= ACTIVITY =
When you copy the material below, keep every line exact and omit the pictures.

= AVAILABLE DATA =
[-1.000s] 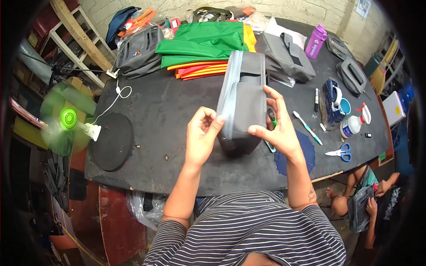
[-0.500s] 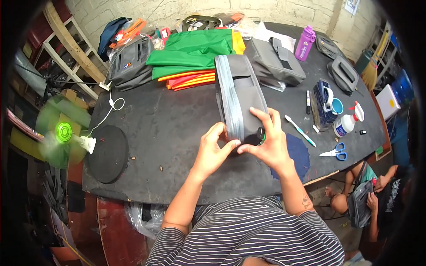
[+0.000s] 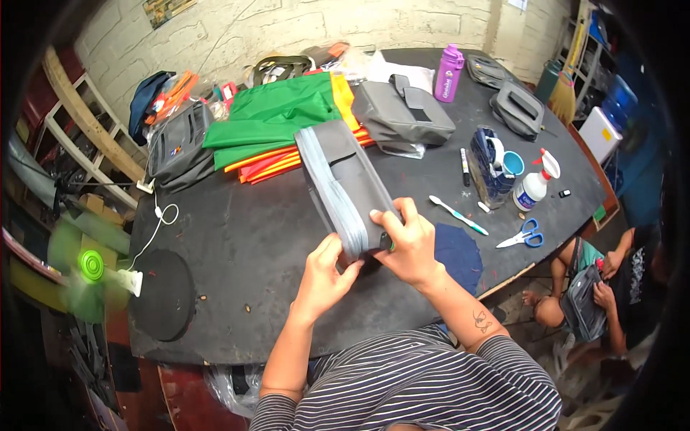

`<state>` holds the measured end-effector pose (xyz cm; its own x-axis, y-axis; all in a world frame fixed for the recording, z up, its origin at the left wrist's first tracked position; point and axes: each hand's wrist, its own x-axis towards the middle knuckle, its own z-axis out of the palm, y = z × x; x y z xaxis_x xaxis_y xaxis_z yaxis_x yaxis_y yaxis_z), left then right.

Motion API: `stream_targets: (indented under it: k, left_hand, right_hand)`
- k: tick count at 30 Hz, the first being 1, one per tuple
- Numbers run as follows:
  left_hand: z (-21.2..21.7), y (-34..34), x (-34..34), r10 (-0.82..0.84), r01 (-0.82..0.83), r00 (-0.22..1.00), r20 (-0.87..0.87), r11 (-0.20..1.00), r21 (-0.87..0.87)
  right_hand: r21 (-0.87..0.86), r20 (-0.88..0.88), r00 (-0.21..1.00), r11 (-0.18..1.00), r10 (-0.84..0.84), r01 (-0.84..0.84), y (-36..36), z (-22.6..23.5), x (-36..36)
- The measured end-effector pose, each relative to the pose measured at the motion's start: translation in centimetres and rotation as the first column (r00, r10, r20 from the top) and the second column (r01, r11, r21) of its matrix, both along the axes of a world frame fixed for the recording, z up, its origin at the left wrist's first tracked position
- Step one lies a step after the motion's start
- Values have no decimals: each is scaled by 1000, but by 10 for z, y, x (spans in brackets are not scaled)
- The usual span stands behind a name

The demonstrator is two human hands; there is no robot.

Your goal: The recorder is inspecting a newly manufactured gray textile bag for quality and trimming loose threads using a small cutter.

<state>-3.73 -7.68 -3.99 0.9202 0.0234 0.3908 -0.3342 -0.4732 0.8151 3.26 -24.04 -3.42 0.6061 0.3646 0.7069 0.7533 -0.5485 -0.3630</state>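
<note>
A grey fabric case (image 3: pixel 338 183) with a light zip band along its left edge lies tilted on the black table (image 3: pixel 251 237), its near end lifted. My right hand (image 3: pixel 410 241) grips that near end from the right and top. My left hand (image 3: pixel 323 276) touches the case's near corner from below with its fingertips. A dark blue round fabric piece (image 3: pixel 456 251) lies just right of my right hand.
Green, orange and red cloth (image 3: pixel 277 118) is stacked behind the case, with more grey bags (image 3: pixel 402 115) around. A toothbrush-like tool (image 3: pixel 456 213), scissors (image 3: pixel 521 235), spray bottle (image 3: pixel 535 187), marker (image 3: pixel 465 167) and purple bottle (image 3: pixel 448 72) lie right. A green fan (image 3: pixel 90 267) spins left. Another person (image 3: pixel 611 287) sits lower right.
The case has been lowered from upright to lying tilted toward me. Both hands have slid down to its near end.
</note>
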Motion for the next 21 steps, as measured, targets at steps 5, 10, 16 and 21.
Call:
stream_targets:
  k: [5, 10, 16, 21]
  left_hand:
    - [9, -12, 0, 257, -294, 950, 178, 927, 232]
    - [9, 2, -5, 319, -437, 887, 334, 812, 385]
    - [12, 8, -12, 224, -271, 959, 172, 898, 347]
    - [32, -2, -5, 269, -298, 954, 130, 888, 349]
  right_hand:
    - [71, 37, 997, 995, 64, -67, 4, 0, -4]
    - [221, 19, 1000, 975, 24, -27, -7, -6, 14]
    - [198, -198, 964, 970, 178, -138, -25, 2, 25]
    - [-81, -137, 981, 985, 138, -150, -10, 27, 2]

= EXPECTED ANSWER =
[-1.000s] 
[-0.500s] 
[+0.000s] 

`<state>` holds the measured end-effector pose (xyz cm; its own x-axis, y-axis; all in a world frame fixed for the recording, z up, its origin at the left wrist's first tracked position; point and axes: each hand's wrist, its own x-axis towards the middle knuckle, its own z-axis out of the palm, y = z × x; x y z xaxis_x xaxis_y xaxis_z yaxis_x yaxis_y yaxis_z), left then right.

Motion API: `stream_targets: (indented under it: k, left_hand, right_hand)`
- k: tick count at 30 Hz, the first being 1, one per tuple
- Numbers run as follows:
  left_hand: z (-21.2..21.7), y (-34..34), x (-34..34), r10 (-0.82..0.84), r01 (-0.82..0.83), r00 (-0.22..1.00), r20 (-0.87..0.87), r11 (-0.20..1.00), r21 (-0.87..0.87)
  right_hand: r21 (-0.87..0.86), r20 (-0.88..0.88), r00 (-0.21..1.00), r11 (-0.18..1.00), r10 (-0.84..0.84), r01 (-0.84..0.84), y (-36..36), z (-22.6..23.5), x (-36..36)
- The measured end-effector pose, each relative to the pose measured at the motion's start: translation in centimetres and rotation as the first column (r00, r10, r20 from the top) and the second column (r01, r11, r21) of its matrix, both along the axes of a world frame fixed for the recording, z up, its origin at the left wrist's first tracked position
- Step one lies a step after the motion's start
- Values have no decimals: each is scaled by 1000, but by 10 for z, y, x (spans in brackets are not scaled)
- The usual span stands behind a name

The demonstrator is two human hands; there is no robot.

Your goal: The recorder is inspecting a newly manufactured gray textile bag for quality and trimming loose threads using a small cutter.

<state>-3.73 -7.68 -3.99 0.9202 0.0234 0.3908 -0.3342 -0.4732 0.8151 3.26 -24.04 -3.42 0.6061 0.3646 0.7069 0.7533 -0.5485 -0.3630</state>
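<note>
A grey fabric case (image 3: pixel 338 183) with a light zip band along its left edge lies tilted on the black table (image 3: pixel 251 237), its near end lifted. My right hand (image 3: pixel 410 241) grips that near end from the right and top. My left hand (image 3: pixel 323 276) touches the case's near corner from below with its fingertips. A dark blue round fabric piece (image 3: pixel 456 251) lies just right of my right hand.
Green, orange and red cloth (image 3: pixel 277 118) is stacked behind the case, with more grey bags (image 3: pixel 402 115) around. A toothbrush-like tool (image 3: pixel 456 213), scissors (image 3: pixel 521 235), spray bottle (image 3: pixel 535 187), marker (image 3: pixel 465 167) and purple bottle (image 3: pixel 448 72) lie right. A green fan (image 3: pixel 90 267) spins left. Another person (image 3: pixel 611 287) sits lower right.
The case has been lowered from upright to lying tilted toward me. Both hands have slid down to its near end.
</note>
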Motion for the next 21 steps, as measured, targets at steps 5, 10, 16 and 21.
Call:
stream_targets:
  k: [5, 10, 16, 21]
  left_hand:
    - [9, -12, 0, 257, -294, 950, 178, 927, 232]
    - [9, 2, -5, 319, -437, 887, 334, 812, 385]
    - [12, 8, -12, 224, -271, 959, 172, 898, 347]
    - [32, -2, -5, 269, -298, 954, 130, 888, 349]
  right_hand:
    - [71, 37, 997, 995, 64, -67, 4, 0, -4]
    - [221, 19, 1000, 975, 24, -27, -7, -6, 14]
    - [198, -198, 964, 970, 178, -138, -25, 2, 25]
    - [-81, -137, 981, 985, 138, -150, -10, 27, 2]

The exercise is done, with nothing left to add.